While Burns does well to show how Augustine never shies away from ethical exhortation in his preaching, undoubtedly the burden of the bishop's preaching ministry was in its robust theologizing. Preached Theology establishes the degree to which Augustine engaged deep theological questions in his sermons. To give just a taste of the topoi that he intrepidly took up in worship over the course of his career, and which Burns gamely surveys in his book: divine and human interaction in forgiveness (p. 76); the eucharist and the immortal bodies of the saints (p. 128); continence within marriage (p. 145); the Savior's human participation in divine operations (p. 268); original sin and inherited guilt (p. 225); and on and on it goes. To read Preached Theology is to receive an inspiring—if humbling—look at the depths that may be plumbed from the pulpit.
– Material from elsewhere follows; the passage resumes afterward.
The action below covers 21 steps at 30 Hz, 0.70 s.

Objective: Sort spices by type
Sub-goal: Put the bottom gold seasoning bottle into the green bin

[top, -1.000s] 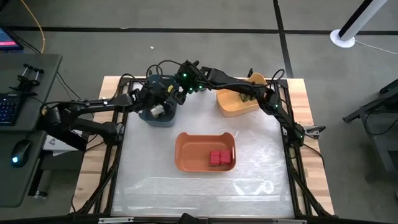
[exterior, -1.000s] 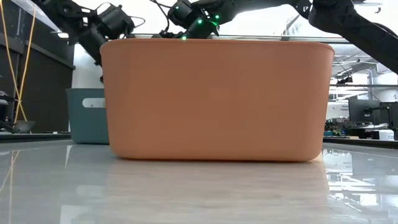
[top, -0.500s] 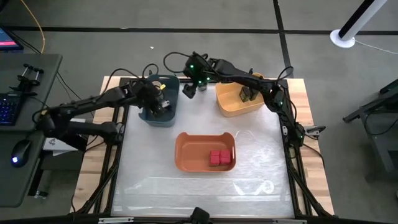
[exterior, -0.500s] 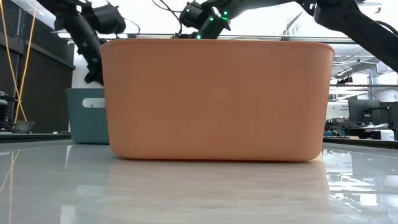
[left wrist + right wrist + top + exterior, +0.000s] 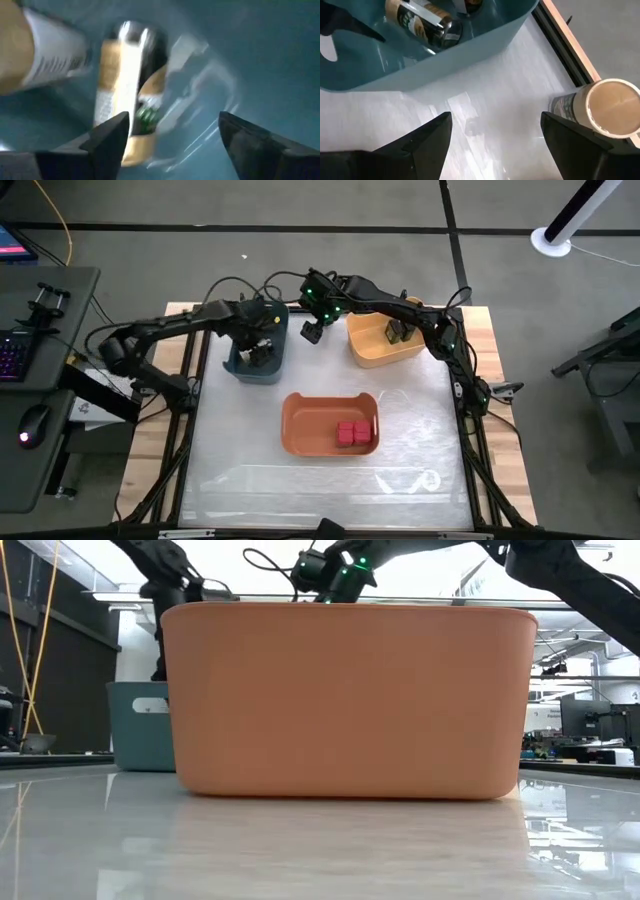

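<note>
**Jars gather in the blue bin; one stands loose**

Your worktop [image 5: 420, 470] carries one bin per kind: red tins [image 5: 356, 433] in the orange bin [image 5: 300, 435], jars [image 5: 417, 20] in the blue bin [image 5: 236, 367]. Your left hand [image 5: 262, 352] hangs over that bin, fingers spread and empty. Your right hand [image 5: 312, 332] reaches down just beside it, open and empty, near an upright tan-lidded jar [image 5: 605, 107].

In the low view the orange bin [image 5: 345, 700] hides nearly the whole table behind it. In the left wrist view the jars [image 5: 122, 95] inside the blue bin [image 5: 260, 55] are blurred; their labels perhaps cannot be read.
</note>
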Motion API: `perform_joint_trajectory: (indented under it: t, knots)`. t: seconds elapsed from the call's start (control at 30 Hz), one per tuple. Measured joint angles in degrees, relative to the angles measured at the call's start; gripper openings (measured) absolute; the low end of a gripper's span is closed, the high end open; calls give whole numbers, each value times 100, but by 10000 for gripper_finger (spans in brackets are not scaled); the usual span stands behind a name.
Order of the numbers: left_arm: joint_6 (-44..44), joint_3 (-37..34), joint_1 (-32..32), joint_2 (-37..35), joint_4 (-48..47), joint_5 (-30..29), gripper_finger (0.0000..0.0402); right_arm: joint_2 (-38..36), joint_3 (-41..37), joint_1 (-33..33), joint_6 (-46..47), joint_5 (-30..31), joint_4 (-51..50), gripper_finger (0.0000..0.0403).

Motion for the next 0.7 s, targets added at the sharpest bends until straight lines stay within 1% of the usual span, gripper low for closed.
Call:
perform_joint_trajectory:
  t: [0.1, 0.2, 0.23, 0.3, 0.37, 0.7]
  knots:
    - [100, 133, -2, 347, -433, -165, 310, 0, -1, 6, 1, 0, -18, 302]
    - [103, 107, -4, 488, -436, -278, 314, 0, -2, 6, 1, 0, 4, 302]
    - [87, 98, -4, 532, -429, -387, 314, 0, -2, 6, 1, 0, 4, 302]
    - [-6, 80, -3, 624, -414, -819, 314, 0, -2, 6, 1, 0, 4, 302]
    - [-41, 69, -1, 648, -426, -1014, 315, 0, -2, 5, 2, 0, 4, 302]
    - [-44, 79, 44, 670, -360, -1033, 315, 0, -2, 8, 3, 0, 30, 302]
And here contemporary preachers have much to gain from Burns's study. The trend among preachers in recent generations, specifically in the West, has been to eschew in the sermon serious theological reflection (which was putatively the provenance of the academy) in favor of more immediately accessible and supposedly relevant helps for living. The sermon thus gets co-opted into the individual's self-actualization scheme and becomes a tool of (in Christian Smith's felicitous phrase) ‘moralistic therapeutic deism’.
Such preaching would have been utterly unintelligible to Augustine. For him, preaching had as its orientation ‘that we might understand the things freely given us by God’ (1 Cor. 2:12), and as its aim the ongoing formation of a peculiar people outfitted for life in the city of God. It was necessary to muster all one's theological resources to this task. Preaching ought therefore to be regarded not as the neglected step-sibling to academic theology, but as its pioneering elder brother. Or in the immortal words of Moby Dick: ‘The world's a ship on its passage out, and not a voyage complete; and the pulpit is its prow’.
But the preceding analysis does highlight one weakness in Augustine's Preached Theology: its reticence to make such connections to present concerns, not least homiletic ones. To be sure, Augustine preached and ministered in a very different time and place, and we would chafe at any simplistic applications to contemporary life and ministry. Inasmuch as the book was produced under the auspices of a grant given for the purpose of showing the ‘modern relevance’ of Augustine's sermons (p. 2), though, this was something of a disappointment. This reader wished for a concluding chapter that made some explicit applications from Augustine's preaching, which would have seemed to fit with the Church Father's own penchant for keeping faith practical.
This critique notwithstanding, Augustine's Preached Theology is an exceedingly helpful distillation of the Bishop of Hippo's pulpit ministry and a sterling testimony to the potency of proclamation for theology. Meticulously detailed and exhaustively researched, J. Patout Burns's study of Augustine's sermons will be the standard bearer in the field for generations.